## TASK STATEMENT:
Please write out the listing exactly, with nothing altered.

## AVAILABLE RECORDS:
#####
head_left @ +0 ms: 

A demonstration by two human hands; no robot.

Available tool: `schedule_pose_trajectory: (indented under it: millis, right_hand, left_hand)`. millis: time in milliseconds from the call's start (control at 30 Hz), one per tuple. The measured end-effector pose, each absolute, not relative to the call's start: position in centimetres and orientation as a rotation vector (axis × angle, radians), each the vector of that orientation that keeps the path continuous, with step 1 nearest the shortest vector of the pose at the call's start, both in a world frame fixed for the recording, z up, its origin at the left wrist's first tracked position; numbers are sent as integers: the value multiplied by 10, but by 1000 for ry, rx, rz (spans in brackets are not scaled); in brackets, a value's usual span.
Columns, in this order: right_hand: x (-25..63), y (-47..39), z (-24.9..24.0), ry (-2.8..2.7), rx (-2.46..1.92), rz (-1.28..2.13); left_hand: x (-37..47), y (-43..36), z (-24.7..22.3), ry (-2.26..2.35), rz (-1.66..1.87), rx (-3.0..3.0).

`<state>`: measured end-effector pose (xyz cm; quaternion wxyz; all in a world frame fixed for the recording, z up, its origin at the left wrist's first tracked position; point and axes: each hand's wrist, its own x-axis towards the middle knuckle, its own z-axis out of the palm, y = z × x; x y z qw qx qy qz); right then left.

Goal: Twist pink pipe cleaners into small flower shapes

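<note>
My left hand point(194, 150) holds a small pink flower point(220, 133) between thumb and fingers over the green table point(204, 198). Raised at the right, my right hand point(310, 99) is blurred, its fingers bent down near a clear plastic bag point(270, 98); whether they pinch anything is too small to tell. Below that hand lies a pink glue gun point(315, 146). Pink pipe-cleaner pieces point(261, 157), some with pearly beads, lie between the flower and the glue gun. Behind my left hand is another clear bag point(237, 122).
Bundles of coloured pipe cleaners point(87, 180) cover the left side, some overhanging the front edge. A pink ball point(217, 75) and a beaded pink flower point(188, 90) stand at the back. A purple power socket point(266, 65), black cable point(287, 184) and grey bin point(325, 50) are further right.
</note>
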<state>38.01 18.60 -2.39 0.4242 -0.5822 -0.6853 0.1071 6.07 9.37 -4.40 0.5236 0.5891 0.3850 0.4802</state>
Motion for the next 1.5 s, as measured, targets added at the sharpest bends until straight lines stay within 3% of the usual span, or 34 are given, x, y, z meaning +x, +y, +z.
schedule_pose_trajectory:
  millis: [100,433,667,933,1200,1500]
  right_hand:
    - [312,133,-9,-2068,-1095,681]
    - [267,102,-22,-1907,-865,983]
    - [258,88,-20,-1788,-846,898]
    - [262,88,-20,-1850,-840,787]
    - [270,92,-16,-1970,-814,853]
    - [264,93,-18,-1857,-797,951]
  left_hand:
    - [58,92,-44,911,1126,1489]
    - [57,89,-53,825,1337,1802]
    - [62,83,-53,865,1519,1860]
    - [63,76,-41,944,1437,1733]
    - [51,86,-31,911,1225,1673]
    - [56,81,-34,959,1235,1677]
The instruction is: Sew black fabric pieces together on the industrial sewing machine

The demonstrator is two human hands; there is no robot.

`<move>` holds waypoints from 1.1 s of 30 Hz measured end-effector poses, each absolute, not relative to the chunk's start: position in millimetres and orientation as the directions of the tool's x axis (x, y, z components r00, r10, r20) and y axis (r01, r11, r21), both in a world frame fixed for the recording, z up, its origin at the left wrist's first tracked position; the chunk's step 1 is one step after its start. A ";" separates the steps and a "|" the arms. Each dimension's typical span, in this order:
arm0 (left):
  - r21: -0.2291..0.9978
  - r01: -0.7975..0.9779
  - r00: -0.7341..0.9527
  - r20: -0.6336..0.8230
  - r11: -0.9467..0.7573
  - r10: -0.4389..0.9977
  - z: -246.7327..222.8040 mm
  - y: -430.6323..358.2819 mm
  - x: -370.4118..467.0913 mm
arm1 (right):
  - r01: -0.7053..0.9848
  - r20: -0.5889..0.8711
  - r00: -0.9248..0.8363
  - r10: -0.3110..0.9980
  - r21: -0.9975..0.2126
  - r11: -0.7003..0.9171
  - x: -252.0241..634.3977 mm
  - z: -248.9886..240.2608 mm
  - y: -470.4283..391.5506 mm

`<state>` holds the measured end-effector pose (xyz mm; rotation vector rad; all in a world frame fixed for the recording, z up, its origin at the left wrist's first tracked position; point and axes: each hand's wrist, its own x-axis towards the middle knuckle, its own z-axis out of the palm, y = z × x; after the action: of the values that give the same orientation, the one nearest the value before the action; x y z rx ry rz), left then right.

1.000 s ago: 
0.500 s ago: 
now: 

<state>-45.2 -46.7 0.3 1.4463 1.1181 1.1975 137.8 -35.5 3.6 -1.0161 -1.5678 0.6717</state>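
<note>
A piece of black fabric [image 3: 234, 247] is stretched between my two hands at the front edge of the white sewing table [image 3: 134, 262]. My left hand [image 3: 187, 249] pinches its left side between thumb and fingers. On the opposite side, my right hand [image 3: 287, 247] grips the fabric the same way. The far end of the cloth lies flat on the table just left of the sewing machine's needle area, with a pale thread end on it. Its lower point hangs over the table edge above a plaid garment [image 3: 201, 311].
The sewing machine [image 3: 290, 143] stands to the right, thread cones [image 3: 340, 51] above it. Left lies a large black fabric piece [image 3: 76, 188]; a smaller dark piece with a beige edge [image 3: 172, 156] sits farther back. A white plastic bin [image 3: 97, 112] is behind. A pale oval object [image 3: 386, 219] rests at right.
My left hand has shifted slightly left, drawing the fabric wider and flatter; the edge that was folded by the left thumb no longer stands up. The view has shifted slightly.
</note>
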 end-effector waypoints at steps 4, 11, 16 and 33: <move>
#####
## TASK RESULT:
head_left @ +0 ms: 

A demonstration by two human hands; no robot.

Available tool: `schedule_pose_trajectory: (indented under it: millis, right_hand, left_hand)`. millis: time in milliseconds from the call's start (control at 30 Hz), one per tuple. The measured end-effector pose, each absolute, not relative to the call's start: position in centimetres and orientation as a rotation vector (axis × angle, radians), each the vector of that orientation that keeps the path continuous, with step 1 nearest the shortest vector of the pose at the call's start, both in a world frame fixed for the recording, z up, its origin at the left wrist's first tracked position; numbers are sent as integers: the value multiplied by 10, but by 1000 for ry, rx, rz (spans in brackets are not scaled); in brackets, a value's usual span.
Columns, in this order: right_hand: x (-25..63), y (-47..39), z (-24.9..24.0), ry (-2.8..2.7), rx (-2.46..1.92), rz (-1.28..2.13); left_hand: x (-37..47), y (-43..36), z (-24.7..22.3), ry (-2.26..2.35), rz (-1.66..1.87), rx (-3.0..3.0).

`<state>`: measured end-effector pose (xyz cm; quaternion wxyz; all in a world frame fixed for the recording, z up, its origin at the left wrist's first tracked position; point and axes: each hand's wrist, its own x-axis towards the middle knuckle, its own z-axis out of the palm, y = z × x; x y z qw qx qy qz); right then left.

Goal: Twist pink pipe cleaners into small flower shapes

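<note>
My left hand point(194, 150) holds a small pink flower point(220, 133) between thumb and fingers over the green table point(204, 198). Raised at the right, my right hand point(310, 99) is blurred, its fingers bent down near a clear plastic bag point(270, 98); whether they pinch anything is too small to tell. Below that hand lies a pink glue gun point(315, 146). Pink pipe-cleaner pieces point(261, 157), some with pearly beads, lie between the flower and the glue gun. Behind my left hand is another clear bag point(237, 122).
Bundles of coloured pipe cleaners point(87, 180) cover the left side, some overhanging the front edge. A pink ball point(217, 75) and a beaded pink flower point(188, 90) stand at the back. A purple power socket point(266, 65), black cable point(287, 184) and grey bin point(325, 50) are further right.
</note>
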<state>38.01 18.60 -2.39 0.4242 -0.5822 -0.6853 0.1071 6.07 9.37 -4.40 0.5236 0.5891 0.3850 0.4802</state>
Motion for the next 1.5 s, as measured, targets added at the sharpest bends until straight lines stay within 3% of the usual span, or 34 are given, x, y, z meaning +x, +y, +z.
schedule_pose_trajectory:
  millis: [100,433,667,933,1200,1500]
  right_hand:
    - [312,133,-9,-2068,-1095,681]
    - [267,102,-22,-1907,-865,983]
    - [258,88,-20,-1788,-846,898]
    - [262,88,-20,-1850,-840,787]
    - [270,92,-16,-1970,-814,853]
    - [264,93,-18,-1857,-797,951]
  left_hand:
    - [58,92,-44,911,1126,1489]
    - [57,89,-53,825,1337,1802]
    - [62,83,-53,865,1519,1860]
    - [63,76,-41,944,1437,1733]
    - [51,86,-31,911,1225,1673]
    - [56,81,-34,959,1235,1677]
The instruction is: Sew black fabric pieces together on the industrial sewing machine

The demonstrator is two human hands; there is no robot.

`<move>` holds waypoints from 1.1 s of 30 Hz measured end-effector poses, each absolute, not relative to the chunk's start: position in millimetres and orientation as the directions of the tool's x axis (x, y, z components r00, r10, r20) and y axis (r01, r11, r21), both in a world frame fixed for the recording, z up, its origin at the left wrist's first tracked position; the chunk's step 1 is one step after its start. A ";" separates the steps and a "|" the arms. Each dimension's typical span, in this order:
arm0 (left):
  - r21: -0.2291..0.9978
  - r01: -0.7975..0.9779
  - r00: -0.7341..0.9527
  - r20: -0.6336..0.8230
  - r11: -0.9467..0.7573
  - r10: -0.4389..0.9977
  - z: -246.7327..222.8040 mm
  - y: -430.6323..358.2819 mm
  - x: -370.4118..467.0913 mm
arm1 (right):
  - r01: -0.7053..0.9848
  - r20: -0.5889..0.8711
  - r00: -0.9248..0.8363
  - r10: -0.3110..0.9980
  - r21: -0.9975..0.2126
  - r11: -0.7003..0.9171
  - x: -252.0241..634.3977 mm
  - z: -248.9886..240.2608 mm
  - y: -470.4283..391.5506 mm

`<state>` holds the measured end-effector pose (xyz mm; rotation vector rad; all in a world frame fixed for the recording, z up, its origin at the left wrist's first tracked position; point and axes: each hand's wrist, its own x-axis towards the middle knuckle, its own z-axis out of the palm, y = z × x; after the action: of the values that give the same orientation, the one nearest the value before the action; x y z rx ry rz), left then right.

1.000 s ago: 
0.500 s ago: 
now: 

<state>-45.2 -46.7 0.3 1.4463 1.1181 1.1975 137.8 -35.5 3.6 -1.0161 -1.5678 0.6717</state>
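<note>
A piece of black fabric [image 3: 234, 247] is stretched between my two hands at the front edge of the white sewing table [image 3: 134, 262]. My left hand [image 3: 187, 249] pinches its left side between thumb and fingers. On the opposite side, my right hand [image 3: 287, 247] grips the fabric the same way. The far end of the cloth lies flat on the table just left of the sewing machine's needle area, with a pale thread end on it. Its lower point hangs over the table edge above a plaid garment [image 3: 201, 311].
The sewing machine [image 3: 290, 143] stands to the right, thread cones [image 3: 340, 51] above it. Left lies a large black fabric piece [image 3: 76, 188]; a smaller dark piece with a beige edge [image 3: 172, 156] sits farther back. A white plastic bin [image 3: 97, 112] is behind. A pale oval object [image 3: 386, 219] rests at right.
My left hand has shifted slightly left, drawing the fabric wider and flatter; the edge that was folded by the left thumb no longer stands up. The view has shifted slightly.
</note>
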 end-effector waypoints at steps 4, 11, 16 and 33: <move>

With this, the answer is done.